Scientific classification
- Kingdom: Animalia
- Phylum: Chordata
- Class: Aves
- Order: Bucerotiformes
- Family: Bucerotidae
- Genus: Buceros
- Species: B. rhinoceros
- Binomial name: Buceros rhinoceros Linnaeus, 1758

= Rhinoceros hornbill =

- Genus: Buceros
- Species: rhinoceros
- Authority: Linnaeus, 1758
- Conservation status: VU

Species of bird

The rhinoceros hornbill (Buceros rhinoceros) is a large species of forest hornbill. In captivity, it can live for up to 35 years. It is found in lowland and montane, tropical and subtropical climates and in mountain rain forests up to 1,400 metres in the Malay Peninsula from southern Thailand; and the islands of Singapore, Borneo, Sumatra and Java.

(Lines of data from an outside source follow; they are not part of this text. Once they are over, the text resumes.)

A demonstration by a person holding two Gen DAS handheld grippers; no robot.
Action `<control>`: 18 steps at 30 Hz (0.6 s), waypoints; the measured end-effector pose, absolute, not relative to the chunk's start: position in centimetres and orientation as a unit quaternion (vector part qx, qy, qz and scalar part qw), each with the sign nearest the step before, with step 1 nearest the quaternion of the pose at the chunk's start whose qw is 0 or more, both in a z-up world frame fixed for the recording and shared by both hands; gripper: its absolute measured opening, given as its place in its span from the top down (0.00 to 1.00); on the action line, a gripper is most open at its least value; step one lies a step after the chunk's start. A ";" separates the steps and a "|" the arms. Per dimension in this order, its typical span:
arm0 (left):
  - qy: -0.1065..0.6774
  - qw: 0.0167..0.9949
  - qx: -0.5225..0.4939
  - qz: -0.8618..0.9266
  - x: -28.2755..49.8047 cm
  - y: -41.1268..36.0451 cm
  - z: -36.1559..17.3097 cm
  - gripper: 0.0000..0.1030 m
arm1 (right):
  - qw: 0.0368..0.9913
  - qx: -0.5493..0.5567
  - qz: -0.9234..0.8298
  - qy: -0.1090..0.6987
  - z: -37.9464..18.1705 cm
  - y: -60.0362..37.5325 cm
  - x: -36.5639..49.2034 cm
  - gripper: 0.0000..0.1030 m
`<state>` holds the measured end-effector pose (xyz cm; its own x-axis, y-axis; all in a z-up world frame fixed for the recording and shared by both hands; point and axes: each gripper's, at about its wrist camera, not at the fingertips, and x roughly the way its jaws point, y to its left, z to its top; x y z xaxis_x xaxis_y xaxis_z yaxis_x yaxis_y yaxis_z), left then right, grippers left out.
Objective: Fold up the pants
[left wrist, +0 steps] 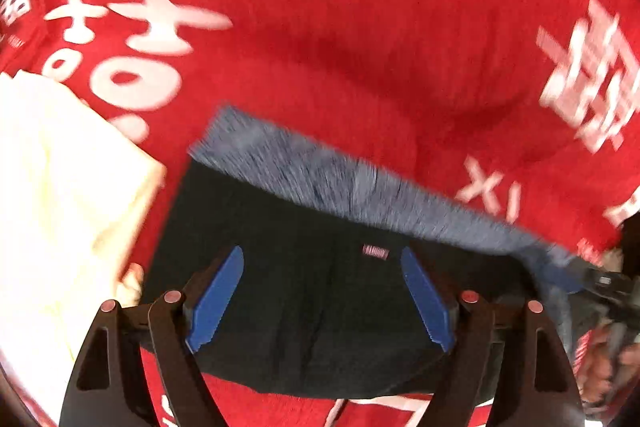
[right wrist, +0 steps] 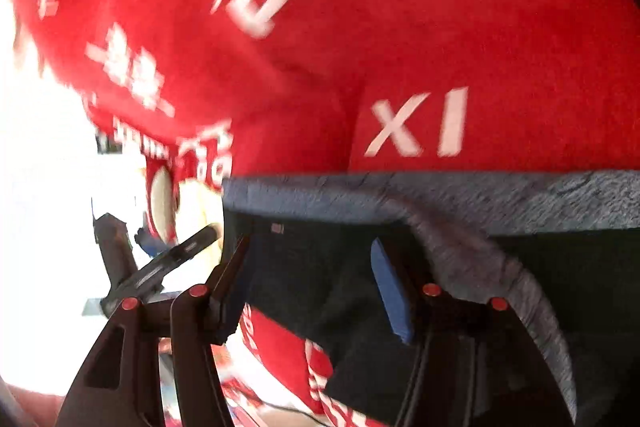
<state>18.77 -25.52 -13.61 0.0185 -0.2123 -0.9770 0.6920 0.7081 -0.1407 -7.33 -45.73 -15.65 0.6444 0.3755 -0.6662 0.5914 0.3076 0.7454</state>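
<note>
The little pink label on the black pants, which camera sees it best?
The left wrist view. There the pink label sits near the middle, on the black pants just below the grey waistband, between the open left gripper fingers. In the right wrist view the label is a smaller, darker patch.

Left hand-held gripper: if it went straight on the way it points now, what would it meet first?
Probably the black pants. The left hand-held gripper stands open over their dark fabric, below the grey waistband, with nothing visible between. Blur leaves the remaining gap unclear.
</note>
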 end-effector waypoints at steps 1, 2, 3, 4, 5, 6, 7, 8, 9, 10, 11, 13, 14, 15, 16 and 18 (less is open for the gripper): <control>0.617 0.686 0.212 -0.323 18.1 -26.0 -14.7 0.21 | 0.692 0.572 -0.077 0.434 -16.0 -45.2 -6.9 0.39; 0.609 0.690 0.240 -0.308 17.4 -26.3 -16.0 0.21 | 0.690 0.558 -0.085 0.453 -16.7 -44.9 -6.7 0.39; 0.592 0.699 0.265 -0.301 16.9 -26.6 -16.5 0.18 | 0.688 0.532 -0.108 0.482 -17.8 -44.9 -6.6 0.39; 0.572 0.706 0.291 -0.299 16.2 -27.0 -16.8 0.13 | 0.686 0.515 -0.129 0.498 -18.6 -45.3 -6.8 0.41; 0.562 0.704 0.315 -0.298 15.7 -27.3 -17.3 0.13 | 0.686 0.516 -0.134 0.496 -19.2 -45.8 -7.2 0.50; 0.553 0.704 0.331 -0.298 15.4 -27.5 -17.5 0.12 | 0.683 0.535 -0.131 0.480 -19.4 -46.4 -7.8 0.54; 0.551 0.704 0.334 -0.299 15.3 -27.5 -17.4 0.12 | 0.678 0.559 -0.131 0.459 -19.3 -47.0 -8.6 0.54; 0.555 0.700 0.334 -0.299 15.3 -27.5 -17.1 0.12 | 0.676 0.575 -0.135 0.441 -18.9 -47.4 -9.4 0.54; 0.560 0.696 0.334 -0.299 15.3 -27.6 -16.8 0.12 | 0.673 0.589 -0.136 0.425 -18.4 -47.6 -10.3 0.54; 0.563 0.694 0.330 -0.303 15.1 -27.6 -16.3 0.12 | 0.674 0.596 -0.139 0.413 -17.7 -47.7 -11.1 0.53; 0.564 0.692 0.324 -0.313 14.7 -27.7 -15.6 0.12 | 0.679 0.595 -0.143 0.406 -16.9 -47.5 -11.9 0.51; 0.566 0.684 0.316 -0.335 13.2 -28.3 -14.4 0.12 | 0.687 0.585 -0.164 0.399 -15.2 -47.1 -14.3 0.44; 0.567 0.676 0.314 -0.351 12.1 -28.6 -13.8 0.12 | 0.687 0.585 -0.176 0.395 -14.5 -46.7 -15.4 0.40; 0.569 0.666 0.312 -0.368 10.8 -28.9 -13.4 0.12 | 0.685 0.587 -0.184 0.390 -14.2 -46.2 -16.2 0.40; 0.570 0.656 0.312 -0.385 9.6 -28.9 -13.1 0.12 | 0.681 0.592 -0.196 0.385 -13.7 -45.5 -17.6 0.40; 0.568 0.632 0.317 -0.421 6.5 -29.3 -12.6 0.12 | 0.672 0.591 -0.232 0.380 -12.7 -44.2 -20.5 0.40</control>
<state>6.53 -29.34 -12.59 -0.0009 -0.1725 -0.9850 0.8921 0.4449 -0.0788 -20.50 -44.20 -12.74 0.6038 0.1378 -0.7852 0.7611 0.1931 0.6192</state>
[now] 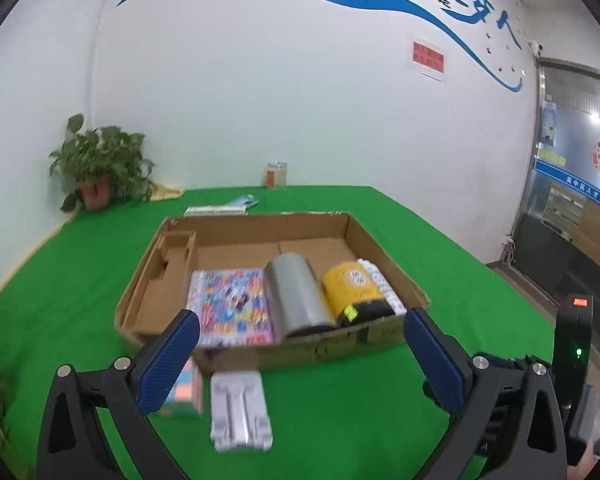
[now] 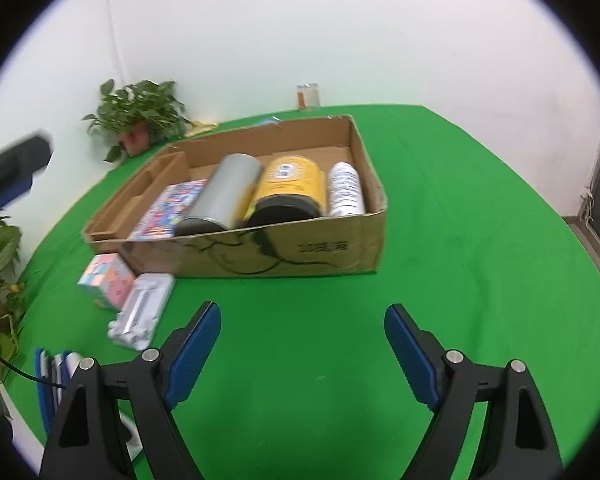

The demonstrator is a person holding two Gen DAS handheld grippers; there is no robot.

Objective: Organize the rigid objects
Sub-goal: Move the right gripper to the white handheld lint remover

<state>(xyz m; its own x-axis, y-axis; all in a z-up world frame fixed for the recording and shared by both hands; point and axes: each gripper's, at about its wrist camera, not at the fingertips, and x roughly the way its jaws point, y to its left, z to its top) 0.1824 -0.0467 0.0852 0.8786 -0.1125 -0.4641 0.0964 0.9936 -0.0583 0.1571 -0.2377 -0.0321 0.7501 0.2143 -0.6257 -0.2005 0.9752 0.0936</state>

The rhinoceros hornbill is the state bird of the Malaysian state of Sarawak and the country's national bird. It is scheduled as a "totally protected animal" under Sarawak law through the 1998 Wild Life Protection Ordinance.

==Taxonomy==
The rhinoceros hornbill was formally described by the Swedish naturalist Carl Linnaeus in 1758 in the tenth edition of his Systema Naturae. He placed it with the great hornbill in the genus Buceros and coined the binomial name Buceros rhinoceros, where he specified the location as India. The genus name comes from Ancient Greek βοῦς boûs meaning "ox", and κέρας kéras meaning "horn"; the species epithet rhinoceros comes from how the species' bill resembles a rhinoceros' horn.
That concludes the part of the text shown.